Le nouveau premier ministre socialiste Manuel Valls a mécontenté sa gauche en annonçant mercredi un gel des prestations sociales et des salaires des fonctionnaires pour réduire le déficit public de la France comme il s'y est engagé auprès de Bruxelles.

Le programme de 50 milliards d'euros (près de 76 milliards de dollars) d'économies d'ici 2017, qu'il est venu lui-même présenter devant la presse à l'issue d'un conseil des ministres, a reçu un accueil glacial chez une partie des députés socialistes, déjà furieux qu'il n'ait même pas essayé de renégocier auprès des instances européennes l'objectif de réduction du déficit à 3 % du PIB.

Les mesures annoncées sont «inacceptables en l'état sur le fond comme sur la forme», a réagi Christian Paul, un député de la gauche du PS.

Prestations sociales non revalorisées, maintien du gel des salaires des fonctionnaires, report de mesures contre l'exclusion : Manuel Valls, arrivé le 31 mars à la tête d'un gouvernement «de combat», a tenu à annoncer lui-même ces mesures douloureuses destinées à «casser la logique de la dette qui progressivement, sournoisement, est en train de nous lier les mains».

«Nous devons retrouver notre souveraineté», a-t-il martelé, après avoir rappelé que la dette, qui représentait 50 % du PIB en 2002, était montée à 90 % en 2012, à la fin du mandat de l'ancien président de droite Nicolas Sarkozy.

«La France tiendra ses engagements» vis-à-vis de Bruxelles de réduire son déficit public à 3 % du PIB en 2015, contre 4,3 % en 2013, a-t-il aussi affirmé.

Après le désaveu subi par la gauche aux élections municipales des 23 et 30 mars, l'exécutif avait laissé entendre qu'il allait revoir le «rythme» de réduction du déficit pour se donner un peu d'oxygène. Mais anticipant un refus de Bruxelles, Manuel Valls et son ministre des Finances Michel Sapin ont finalement renoncé à aborder le sujet.

Et le «programme de stabilité» de la France fondé sur les mesures d'économies annoncées mercredi sera présenté début mai à Bruxelles, après un vote du Parlement prévu le 30 avril.

Ces économies seront supportées à hauteur de 18 milliards d'euros (27 milliards de dollars) par l'État, 11 milliards (près de 17 milliards de dollars) par les collectivités locales, 10 milliards (plus dew 15 milliards de dollars) par l'assurance maladie et 11 milliards par d'autres dépenses sociales. Soit 21 milliards (près de 32 milliards de dollars), presque la moitié de l'effort, pour la protection sociale.

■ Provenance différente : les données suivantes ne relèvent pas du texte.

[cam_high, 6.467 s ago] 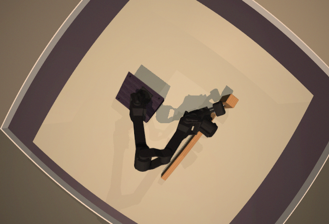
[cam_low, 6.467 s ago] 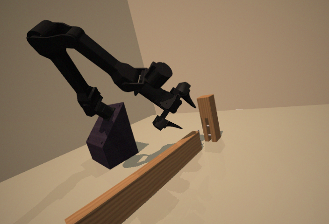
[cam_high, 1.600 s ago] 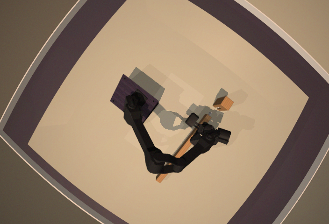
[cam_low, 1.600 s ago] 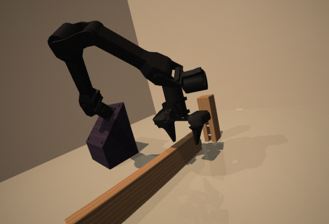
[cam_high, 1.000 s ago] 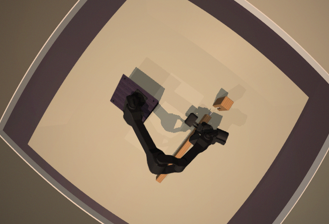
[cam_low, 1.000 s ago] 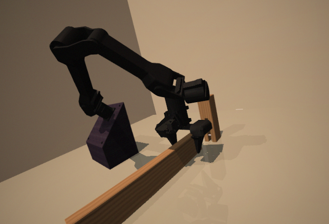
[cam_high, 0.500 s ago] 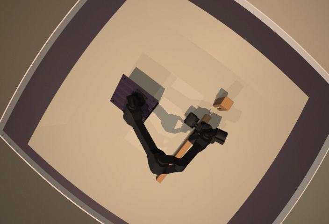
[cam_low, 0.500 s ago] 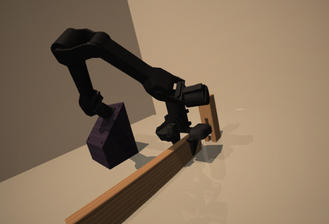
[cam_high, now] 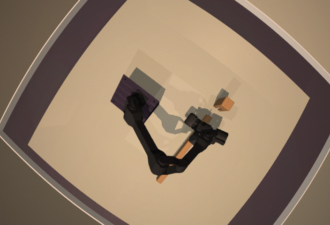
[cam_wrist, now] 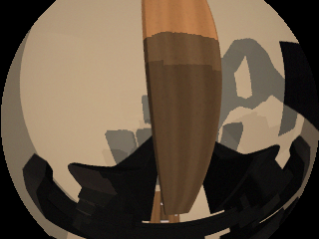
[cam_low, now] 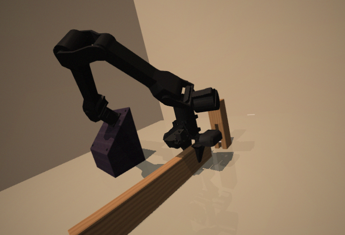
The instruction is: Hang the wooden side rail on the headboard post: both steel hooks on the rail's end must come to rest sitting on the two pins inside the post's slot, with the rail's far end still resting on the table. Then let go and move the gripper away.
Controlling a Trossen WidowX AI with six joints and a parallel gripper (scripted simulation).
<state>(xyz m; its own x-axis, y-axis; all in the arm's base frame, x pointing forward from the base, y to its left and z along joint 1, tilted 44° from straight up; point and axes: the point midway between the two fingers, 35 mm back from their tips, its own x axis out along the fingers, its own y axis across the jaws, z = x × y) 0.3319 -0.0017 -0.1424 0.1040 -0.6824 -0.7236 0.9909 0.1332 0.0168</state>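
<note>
The long wooden side rail (cam_high: 183,149) (cam_low: 139,202) (cam_wrist: 181,100) lies on its narrow edge, apparently along the table. My gripper (cam_low: 193,153) (cam_wrist: 174,135) is shut on the rail near its hook end, one finger on each side, pointing down. The steel hooks (cam_high: 210,113) stick out from that end toward the post, with a gap between. The headboard post (cam_high: 225,103) (cam_low: 226,124) (cam_wrist: 157,205) stands upright beyond the rail's end, its slot facing the rail. The pins are too small to make out clearly. In the top view the arm hides the fingertips.
The arm's base stands on a purple sloped block (cam_high: 121,91) (cam_low: 128,144), left of the rail in the top and exterior views. The arm's elbow passes over the rail's far part in the top view. The pale table (cam_high: 91,159) has a dark border.
</note>
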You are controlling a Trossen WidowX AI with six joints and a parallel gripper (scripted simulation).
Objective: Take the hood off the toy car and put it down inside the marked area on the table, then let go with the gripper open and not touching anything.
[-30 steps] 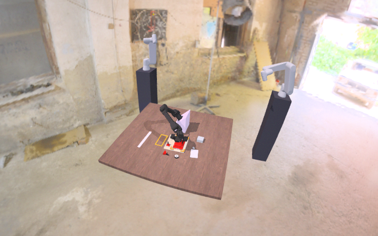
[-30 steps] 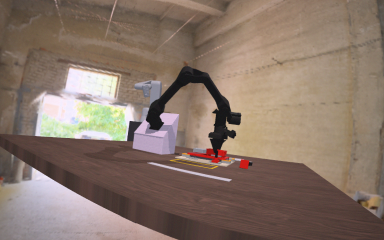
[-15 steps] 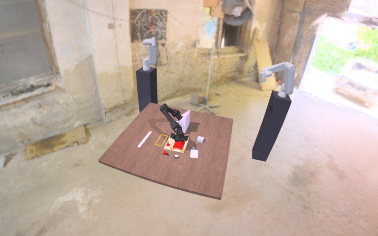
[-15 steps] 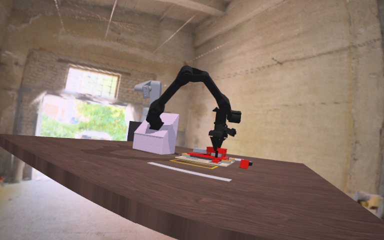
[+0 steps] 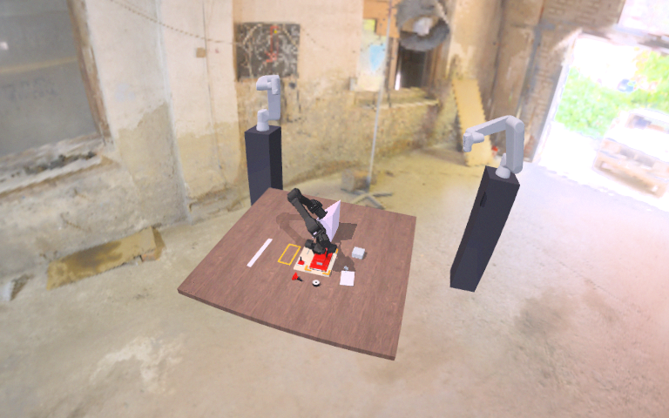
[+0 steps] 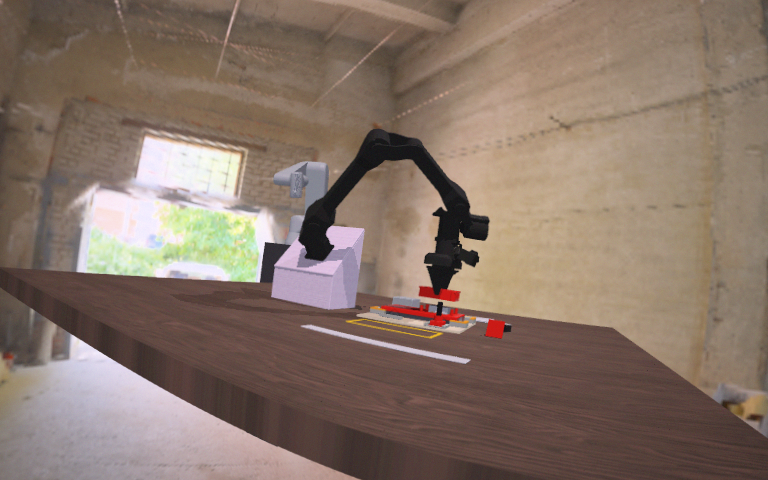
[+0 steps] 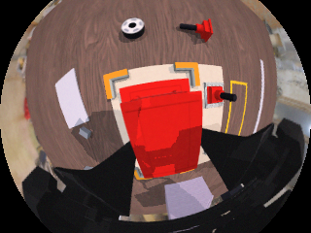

Parallèlement, un geste fiscal en direction des ménages modestes, à hauteur de 500 millions, interviendra en juin, a annoncé le premier ministre sans plus de précision.

Mauvaise humeur

Par ailleurs, les effectifs des ministères vont être rognés, sauf ceux de l'Éducation (où la promesse présidentielle de créer 60 000 postes supplémentaires est maintenue), de la Police et de la Justice. Des économies seront réalisées dans les dépenses de santé avec un recours plus important aux médicaments génériques et à la chirurgie ambulatoire.

Les collectivités territoriales, sur lesquelles repose une grande part des dépenses publiques, sont invitées pour leur part à faire «des réformes profondes», notamment dans leurs dépenses de fonctionnement.

Si le chef de file des députés socialistes Bruno Le Roux a jugé ce plan d'économies «pleinement conforme aux valeurs de la gauche», plusieurs de ses collègues se sont montrés «atterrés» par les annonces de Manuel Valls.

«Nous n'avons pas été élus pour organiser la perte de pouvoir d'achat des retraités, des fonctionnaires et des salariés qui bénéficient de prestations sociales», a déclaré Christian Paul, disant s'exprimer au nom de 150 députés socialistes.

«Valls fait l'huissier de la Commission européenne. La Commission a dit : "Vous paierez". Valls commence la saisie», a twitté le chef de file du Front de gauche (opposition de gauche).

Alors que certains députés socialistes ont déjà exprimé leur mauvaise humeur devant l'orientation «social-libérale» de Manuel Valls en votant contre sa déclaration de politique générale le 7 avril, ces réactions font craindre à l'exécutif une séance difficile le 30 avril.

Pour tenter de vaincre des réticences, le premier ministre a annoncé qu'il proposerait une «discussion» aux parlementaires pour «trouver les mesures indispensables de baisse d'impôts que nos concitoyens attendent».